**REQUIRED WORK:** Reproduce the listing that follows with no differences at all.

**INFORMATION SUPPLIED:**
--*--

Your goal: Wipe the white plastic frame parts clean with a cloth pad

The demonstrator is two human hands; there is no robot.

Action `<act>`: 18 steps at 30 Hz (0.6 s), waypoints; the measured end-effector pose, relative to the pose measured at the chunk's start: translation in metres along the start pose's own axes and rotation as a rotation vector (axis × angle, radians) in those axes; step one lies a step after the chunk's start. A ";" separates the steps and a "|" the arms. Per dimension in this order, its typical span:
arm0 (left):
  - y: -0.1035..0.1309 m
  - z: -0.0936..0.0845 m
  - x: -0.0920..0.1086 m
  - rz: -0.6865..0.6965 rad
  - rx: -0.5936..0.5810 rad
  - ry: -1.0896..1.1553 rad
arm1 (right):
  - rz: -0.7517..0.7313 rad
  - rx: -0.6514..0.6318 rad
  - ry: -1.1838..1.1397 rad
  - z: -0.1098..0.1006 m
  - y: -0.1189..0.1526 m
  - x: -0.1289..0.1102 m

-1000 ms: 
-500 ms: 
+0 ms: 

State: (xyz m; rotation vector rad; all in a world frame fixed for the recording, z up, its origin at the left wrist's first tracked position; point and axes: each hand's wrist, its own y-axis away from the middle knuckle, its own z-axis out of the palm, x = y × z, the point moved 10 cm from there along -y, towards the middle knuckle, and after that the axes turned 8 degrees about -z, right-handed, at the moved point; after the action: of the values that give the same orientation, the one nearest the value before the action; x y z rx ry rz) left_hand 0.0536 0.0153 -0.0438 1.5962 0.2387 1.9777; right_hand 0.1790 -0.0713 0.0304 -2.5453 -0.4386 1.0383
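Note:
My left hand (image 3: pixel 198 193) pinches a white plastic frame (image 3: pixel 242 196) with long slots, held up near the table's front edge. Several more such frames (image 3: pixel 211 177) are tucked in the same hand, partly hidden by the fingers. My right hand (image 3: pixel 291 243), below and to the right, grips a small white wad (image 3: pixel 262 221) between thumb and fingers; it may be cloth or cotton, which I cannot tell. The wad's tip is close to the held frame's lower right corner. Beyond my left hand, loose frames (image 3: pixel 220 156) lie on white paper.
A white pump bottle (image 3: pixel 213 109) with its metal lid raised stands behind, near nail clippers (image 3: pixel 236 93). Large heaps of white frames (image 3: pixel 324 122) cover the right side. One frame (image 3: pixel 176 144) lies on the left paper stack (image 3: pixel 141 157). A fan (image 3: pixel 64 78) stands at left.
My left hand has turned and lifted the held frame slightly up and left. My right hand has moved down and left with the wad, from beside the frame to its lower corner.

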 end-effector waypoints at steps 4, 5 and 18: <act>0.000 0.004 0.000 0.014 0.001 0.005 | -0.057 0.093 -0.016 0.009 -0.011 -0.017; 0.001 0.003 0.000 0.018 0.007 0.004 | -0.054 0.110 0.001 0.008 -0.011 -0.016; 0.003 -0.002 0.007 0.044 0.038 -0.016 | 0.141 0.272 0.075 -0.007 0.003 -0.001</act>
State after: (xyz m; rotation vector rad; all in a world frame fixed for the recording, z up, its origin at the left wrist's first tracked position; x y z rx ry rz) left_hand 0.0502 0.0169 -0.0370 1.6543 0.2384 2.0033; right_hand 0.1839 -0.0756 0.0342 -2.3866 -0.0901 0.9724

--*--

**RESULT OF THIS EXERCISE:**
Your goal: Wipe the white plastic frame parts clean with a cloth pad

The demonstrator is two human hands; there is no robot.

Action `<act>`: 18 steps at 30 Hz (0.6 s), waypoints; the measured end-effector pose, relative to the pose measured at the chunk's start: translation in metres along the start pose's own axes and rotation as a rotation vector (axis × angle, radians) in those axes; step one lies a step after the chunk's start. A ";" separates the steps and a "|" the arms. Per dimension in this order, its typical span:
arm0 (left):
  - y: -0.1035..0.1309 m
  - z: -0.0936..0.0845 m
  - x: -0.0920..0.1086 m
  - rz: -0.6865..0.6965 rad
  - rx: -0.5936..0.5810 rad
  - ry: -1.0896..1.1553 rad
arm1 (right):
  - rz: -0.7517..0.7313 rad
  - rx: -0.6514..0.6318 rad
  - ry: -1.1838..1.1397 rad
  - z: -0.1098..0.1006 m
  - y: -0.1189..0.1526 m
  - x: -0.1289..0.1102 m

-1000 ms: 
-500 ms: 
+0 ms: 

State: (xyz m; rotation vector rad; all in a world frame fixed for the recording, z up, its origin at the left wrist's first tracked position; point and axes: each hand's wrist, its own y-axis away from the middle knuckle, its own z-axis out of the palm, x = y × z, the point moved 10 cm from there along -y, towards the middle knuckle, and after that the axes turned 8 degrees about -z, right-handed, at the moved point; after the action: of the values that give the same orientation, the one nearest the value before the action; x y z rx ry rz) left_hand 0.0536 0.0153 -0.0438 1.5962 0.2387 1.9777; right_hand 0.1790 -0.0713 0.0304 -2.5453 -0.4386 1.0383
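Note:
My left hand (image 3: pixel 198 193) pinches a white plastic frame (image 3: pixel 242 196) with long slots, held up near the table's front edge. Several more such frames (image 3: pixel 211 177) are tucked in the same hand, partly hidden by the fingers. My right hand (image 3: pixel 291 243), below and to the right, grips a small white wad (image 3: pixel 262 221) between thumb and fingers; it may be cloth or cotton, which I cannot tell. The wad's tip is close to the held frame's lower right corner. Beyond my left hand, loose frames (image 3: pixel 220 156) lie on white paper.
A white pump bottle (image 3: pixel 213 109) with its metal lid raised stands behind, near nail clippers (image 3: pixel 236 93). Large heaps of white frames (image 3: pixel 324 122) cover the right side. One frame (image 3: pixel 176 144) lies on the left paper stack (image 3: pixel 141 157). A fan (image 3: pixel 64 78) stands at left.
My left hand has turned and lifted the held frame slightly up and left. My right hand has moved down and left with the wad, from beside the frame to its lower corner.
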
 end-effector waypoints at steps 4, 5 and 18: <act>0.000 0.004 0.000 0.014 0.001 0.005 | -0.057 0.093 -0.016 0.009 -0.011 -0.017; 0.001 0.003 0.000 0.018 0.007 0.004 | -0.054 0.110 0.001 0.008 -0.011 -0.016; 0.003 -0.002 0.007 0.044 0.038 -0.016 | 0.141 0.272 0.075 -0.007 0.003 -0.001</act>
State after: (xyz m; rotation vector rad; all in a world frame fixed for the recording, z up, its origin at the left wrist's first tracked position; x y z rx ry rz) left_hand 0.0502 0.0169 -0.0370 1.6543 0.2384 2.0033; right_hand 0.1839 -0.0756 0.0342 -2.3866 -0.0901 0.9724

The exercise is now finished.